# Merlin no magic



## tomtank (Aug 2, 2011)

Hi all,


I have my camper in the workshop at the moment with a misfire fault.

All of the obvious have either been checked or replaced:

1. Leads
2. Plugs
3. Cap
4. Rotor arm.
5. Coil
6. Ignition module

But the thing still only runs on two cylinders even though i have a good spark to all plugs, i have noticed when i disconnect the servo vacuum hose the vehicle cuts out and when reconnected the engine misfire has moved from 1 & 4 to 2 & 3!!!

Has anybody come across this problem before?

BTW this is a 1989 Talbot Express 2.0l petrol.


Regards


Tommo


----------



## raynipper (Aug 4, 2008)

Dunno if it will be anything to do with your problem but when I have any misfire I open bonet with engine running and when it's dark. And mist water with a leaf/plant sprayer over the electrics and any HT leaks will be apparent.

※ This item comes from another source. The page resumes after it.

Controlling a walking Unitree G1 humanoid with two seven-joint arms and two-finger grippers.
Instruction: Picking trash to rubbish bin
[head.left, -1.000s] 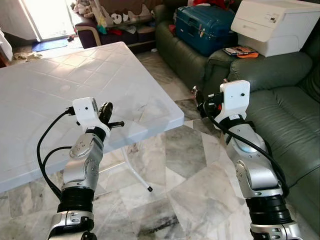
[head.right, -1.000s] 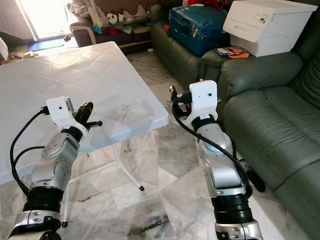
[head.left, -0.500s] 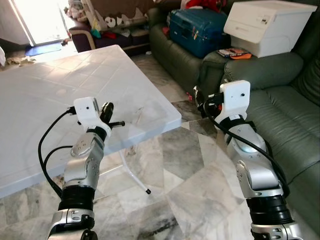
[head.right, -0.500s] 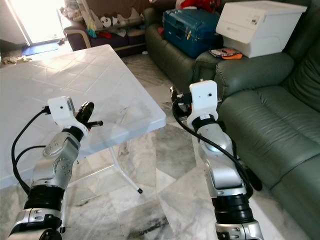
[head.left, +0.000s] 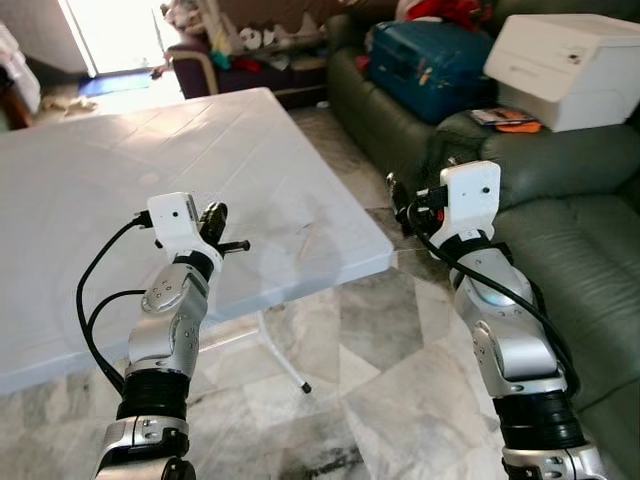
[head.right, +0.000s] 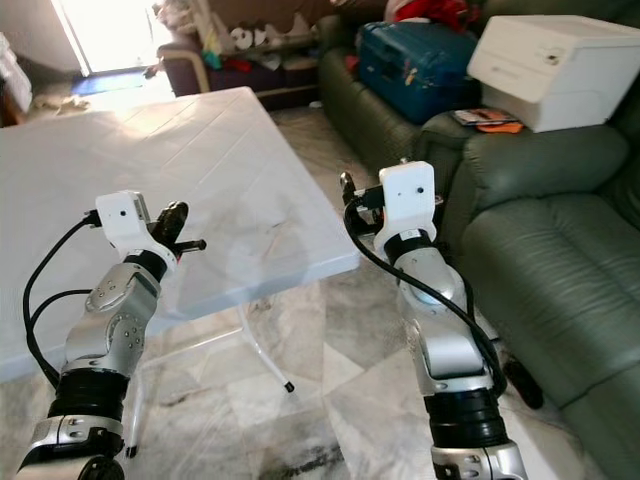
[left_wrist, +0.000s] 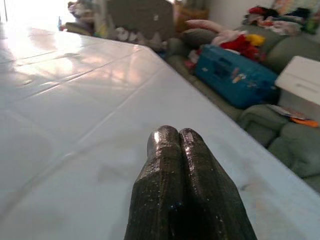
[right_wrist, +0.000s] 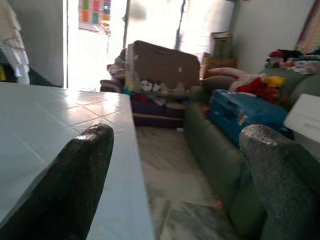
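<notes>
Sofa (head.left: 570, 230) dark green along robot's right, white surface (head.left: 120, 200) on its left, marble floor (head.left: 380, 350) between. Blue suitcase (head.left: 430, 55) and white printer (head.left: 570, 55) on sofa. Left tool (left_wrist: 172, 137) over surface, fingers pressed together. Right tool (right_wrist: 180, 150) beside surface corner, fingers apart, holding nothing. Trash and bin: cannot tell where.

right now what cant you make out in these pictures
- White plastic folding table: its near left part runs off the left eye view's edge; the legs are mostly hidden under the top.
- Blue hard-shell suitcase: contents unseen, lid shut.
- Small orange item beside the white box: too small to identify.
- Clutter on the far brown sofa: blurred by window glare.
- Left gripper shut; right gripper open.
</notes>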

If there is no arcing then look elsewhere.


Ray.


----------



## Mike48 (May 1, 2005)

You haven't got the plug leads attached to the incorrect cylinders have you?


----------



## tomtank (Aug 2, 2011)

Hi Gelathe,


I have all the leads on as per firing order 1-3-4-2, I have identified number one lead as the closest lead from the dizzy cap to number 3 cylinder.





Regards


Tommo


----------



## erneboy (Feb 8, 2007)

Are you using the correct direction of rotation when checking firing order and have you had the engine at TDC on number one with the rocker cover off to ensure it's TDC with number one just fired, both valves closed. It does sound very much as though you have two leads wrong. It's very easy to get confused and end up with 1243 instead of 1342 and vice versa. No harm in trying both briefly.

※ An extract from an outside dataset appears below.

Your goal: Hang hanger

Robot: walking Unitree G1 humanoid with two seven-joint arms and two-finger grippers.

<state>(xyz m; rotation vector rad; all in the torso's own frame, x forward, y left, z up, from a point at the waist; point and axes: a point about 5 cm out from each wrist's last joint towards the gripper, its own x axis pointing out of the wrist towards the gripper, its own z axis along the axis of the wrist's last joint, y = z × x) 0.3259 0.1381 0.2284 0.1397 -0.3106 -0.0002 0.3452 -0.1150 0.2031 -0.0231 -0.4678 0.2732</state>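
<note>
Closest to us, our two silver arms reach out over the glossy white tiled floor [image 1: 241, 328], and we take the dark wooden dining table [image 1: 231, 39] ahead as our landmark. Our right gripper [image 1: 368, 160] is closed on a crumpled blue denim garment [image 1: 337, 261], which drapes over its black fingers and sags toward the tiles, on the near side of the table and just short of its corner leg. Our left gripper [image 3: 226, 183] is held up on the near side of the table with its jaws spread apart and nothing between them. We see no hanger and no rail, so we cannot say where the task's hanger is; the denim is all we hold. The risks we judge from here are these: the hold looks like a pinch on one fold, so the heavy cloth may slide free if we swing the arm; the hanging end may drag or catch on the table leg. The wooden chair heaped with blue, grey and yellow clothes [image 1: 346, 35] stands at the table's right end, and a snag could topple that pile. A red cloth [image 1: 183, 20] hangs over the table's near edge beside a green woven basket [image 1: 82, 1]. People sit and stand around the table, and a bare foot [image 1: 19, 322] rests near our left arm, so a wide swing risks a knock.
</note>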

Failing that I would have to have another think, Alan.


----------



## BillCreer (Jan 23, 2010)

tomtank said:


> Hi all,
> But the thing still only runs on two cylinders even though i have a good spark to all plugs, i have noticed when i disconnect the servo vacuum hose the vehicle cuts out and when reconnected the engine misfire has moved from 1 & 4 to 2 & 3!!!


Hi,
When you say servo vacuum pipe is it the one for advance and retard on the distributor or the one for the brakes?


----------



## inkey-2008 (May 24, 2008)

Have you check the play on the rotor shaft. I had car that missed fired and as you have done check and changed the obvious but it was wear on the shaft giving varying points widths. 
Another thing check the weights springs and the wire to the points inside the rotor body. 

Andy


----------



## cabby (May 14, 2005)

can you tell me how you tested the spark at the plug end, was it a long screwdriver held against the rocker cover or heavy duty pliers.
Also list what has been replaced as against checked.

cabby


----------



## joedenise (Jul 20, 2007)

to be certain put it on the tip of your tongue

   :lol: :lol: 

joe


----------



## tomtank (Aug 2, 2011)

Everything checked and double checked, i have an inline spark plug test light.

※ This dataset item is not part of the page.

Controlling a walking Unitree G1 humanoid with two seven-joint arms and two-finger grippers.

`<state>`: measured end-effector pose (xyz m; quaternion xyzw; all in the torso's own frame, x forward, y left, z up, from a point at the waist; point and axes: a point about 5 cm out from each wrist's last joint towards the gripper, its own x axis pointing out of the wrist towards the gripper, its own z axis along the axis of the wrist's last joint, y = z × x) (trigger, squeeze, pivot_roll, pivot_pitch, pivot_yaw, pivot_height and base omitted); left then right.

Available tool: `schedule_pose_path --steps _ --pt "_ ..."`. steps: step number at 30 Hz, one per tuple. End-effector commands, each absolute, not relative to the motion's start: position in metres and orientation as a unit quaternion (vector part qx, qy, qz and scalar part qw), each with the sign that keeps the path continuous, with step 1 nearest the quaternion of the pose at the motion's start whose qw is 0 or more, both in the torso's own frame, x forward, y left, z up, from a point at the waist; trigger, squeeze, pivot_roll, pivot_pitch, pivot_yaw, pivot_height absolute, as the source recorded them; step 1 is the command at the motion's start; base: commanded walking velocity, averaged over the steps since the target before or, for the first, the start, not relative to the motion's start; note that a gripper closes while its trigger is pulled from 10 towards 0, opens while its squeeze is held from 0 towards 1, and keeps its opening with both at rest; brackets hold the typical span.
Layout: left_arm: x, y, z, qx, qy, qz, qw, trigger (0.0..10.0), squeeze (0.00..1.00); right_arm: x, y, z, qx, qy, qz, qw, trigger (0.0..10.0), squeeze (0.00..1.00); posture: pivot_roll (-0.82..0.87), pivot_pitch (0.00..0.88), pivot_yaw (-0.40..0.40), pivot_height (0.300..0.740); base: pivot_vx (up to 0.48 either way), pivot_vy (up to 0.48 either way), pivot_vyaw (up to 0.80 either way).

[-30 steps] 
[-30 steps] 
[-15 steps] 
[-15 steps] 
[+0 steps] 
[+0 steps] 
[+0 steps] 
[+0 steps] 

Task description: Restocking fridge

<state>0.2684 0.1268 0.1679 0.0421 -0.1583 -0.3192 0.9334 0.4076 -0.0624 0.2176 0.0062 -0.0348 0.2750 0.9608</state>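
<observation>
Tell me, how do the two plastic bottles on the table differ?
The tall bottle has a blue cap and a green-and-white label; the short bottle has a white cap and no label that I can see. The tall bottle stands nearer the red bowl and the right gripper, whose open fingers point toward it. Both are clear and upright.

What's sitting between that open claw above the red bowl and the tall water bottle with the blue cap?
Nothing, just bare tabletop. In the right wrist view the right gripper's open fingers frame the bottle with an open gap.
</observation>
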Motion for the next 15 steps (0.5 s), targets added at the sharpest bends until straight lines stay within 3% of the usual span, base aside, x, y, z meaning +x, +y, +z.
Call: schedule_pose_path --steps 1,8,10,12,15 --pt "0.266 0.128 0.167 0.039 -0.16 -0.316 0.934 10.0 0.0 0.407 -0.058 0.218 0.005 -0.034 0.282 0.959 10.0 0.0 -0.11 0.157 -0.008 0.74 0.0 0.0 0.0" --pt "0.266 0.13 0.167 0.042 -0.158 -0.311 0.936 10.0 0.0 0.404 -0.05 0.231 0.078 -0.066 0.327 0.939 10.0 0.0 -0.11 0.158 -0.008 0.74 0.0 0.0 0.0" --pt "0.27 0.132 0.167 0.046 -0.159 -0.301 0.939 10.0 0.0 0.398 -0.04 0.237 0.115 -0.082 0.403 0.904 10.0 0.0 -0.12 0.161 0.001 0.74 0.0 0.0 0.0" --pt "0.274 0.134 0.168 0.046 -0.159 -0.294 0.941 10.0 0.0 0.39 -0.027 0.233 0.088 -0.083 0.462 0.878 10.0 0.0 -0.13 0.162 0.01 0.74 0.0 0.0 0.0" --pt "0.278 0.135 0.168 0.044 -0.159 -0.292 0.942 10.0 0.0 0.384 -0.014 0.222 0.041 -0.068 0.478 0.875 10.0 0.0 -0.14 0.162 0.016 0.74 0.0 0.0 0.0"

There is a very slight bit of play in the dizzy drive but i think it may end up as a problem with the Hall Effect and reluctor ring inside the distributor head, i have a new distributor that should be here this afternoon.


I will post my results 



Tommo


----------



## BillCreer (Jan 23, 2010)

Still don't understand your reference to "Servo Vacuum Hose"


----------



## greygit (Apr 15, 2007)

Have you done a compression test?
Gary


----------



## waggy3 (Jun 24, 2008)

hi 
i dont know your engine but on some enginesthe spark plug fires on the compression stroke and also again on the exhaust stroke.
check the leads and maybe pick someones brains
it is somthing to do with emmisionsfrom the exhaust.
roy


----------